INSTRUCTIONS FOR THE TASK
The pictures get dropped, while every remaining part of the listing is copied exactly.
═══ DATASET EXCERPT ═══
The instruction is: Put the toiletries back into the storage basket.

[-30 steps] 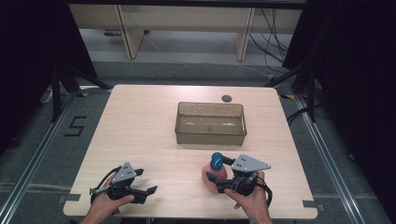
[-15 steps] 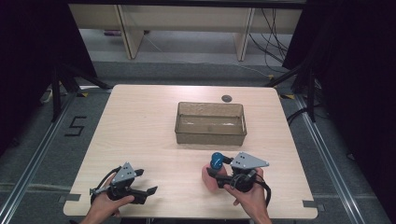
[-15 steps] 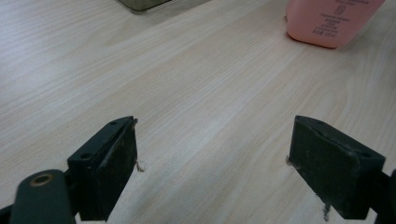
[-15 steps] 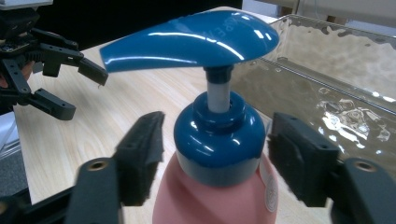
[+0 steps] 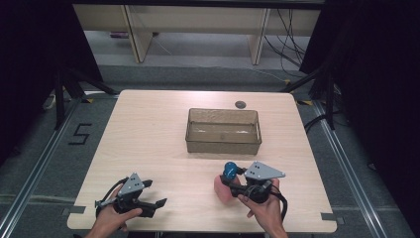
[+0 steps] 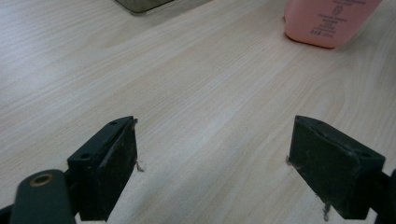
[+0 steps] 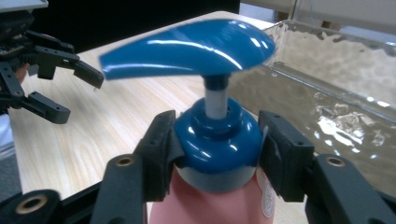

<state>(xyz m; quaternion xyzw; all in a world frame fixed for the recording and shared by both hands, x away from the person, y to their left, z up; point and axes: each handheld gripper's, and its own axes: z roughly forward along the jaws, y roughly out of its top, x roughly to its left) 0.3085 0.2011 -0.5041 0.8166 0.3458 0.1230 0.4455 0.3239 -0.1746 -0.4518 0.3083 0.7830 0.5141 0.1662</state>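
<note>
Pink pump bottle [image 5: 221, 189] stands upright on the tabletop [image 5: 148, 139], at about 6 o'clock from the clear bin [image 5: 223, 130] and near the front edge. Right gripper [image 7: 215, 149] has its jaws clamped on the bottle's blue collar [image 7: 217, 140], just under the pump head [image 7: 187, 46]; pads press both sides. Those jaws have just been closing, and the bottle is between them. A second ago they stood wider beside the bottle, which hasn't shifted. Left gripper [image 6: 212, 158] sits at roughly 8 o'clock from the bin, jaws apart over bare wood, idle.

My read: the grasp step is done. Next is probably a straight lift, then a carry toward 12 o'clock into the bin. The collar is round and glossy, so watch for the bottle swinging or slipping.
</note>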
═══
RESPONSE FOR THIS EXERCISE
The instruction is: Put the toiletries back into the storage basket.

[-30 steps] 
[-15 steps] 
[-15 steps] 
[-15 steps] 
[+0 steps] 
[+0 steps] 
[+0 steps] 

<state>(xyz m; quaternion xyzw; all in a world frame fixed for the recording and shared by both hands, x away from the person, y to their left, z up; point and axes: each handheld gripper's, and its own axes: z roughly forward along the jaws, y roughly out of its top, x roughly to its left) 0.3085 0.2011 -0.5041 0.8166 0.3458 0.1230 0.4455 0.3239 -0.1746 -0.4518 0.3083 0.7830 0.5141 0.1662</state>
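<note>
Pink pump bottle [image 5: 221, 189] stands upright on the tabletop [image 5: 148, 139], at about 6 o'clock from the clear bin [image 5: 223, 130] and near the front edge. Right gripper [image 7: 215, 149] has its jaws clamped on the bottle's blue collar [image 7: 217, 140], just under the pump head [image 7: 187, 46]; pads press both sides. Those jaws have just been closing, and the bottle is between them. A second ago they stood wider beside the bottle, which hasn't shifted. Left gripper [image 6: 212, 158] sits at roughly 8 o'clock from the bin, jaws apart over bare wood, idle.

My read: the grasp step is done. Next is probably a straight lift, then a carry toward 12 o'clock into the bin. The collar is round and glossy, so watch for the bottle swinging or slipping.
</note>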

For this exercise, nothing more remains to be done.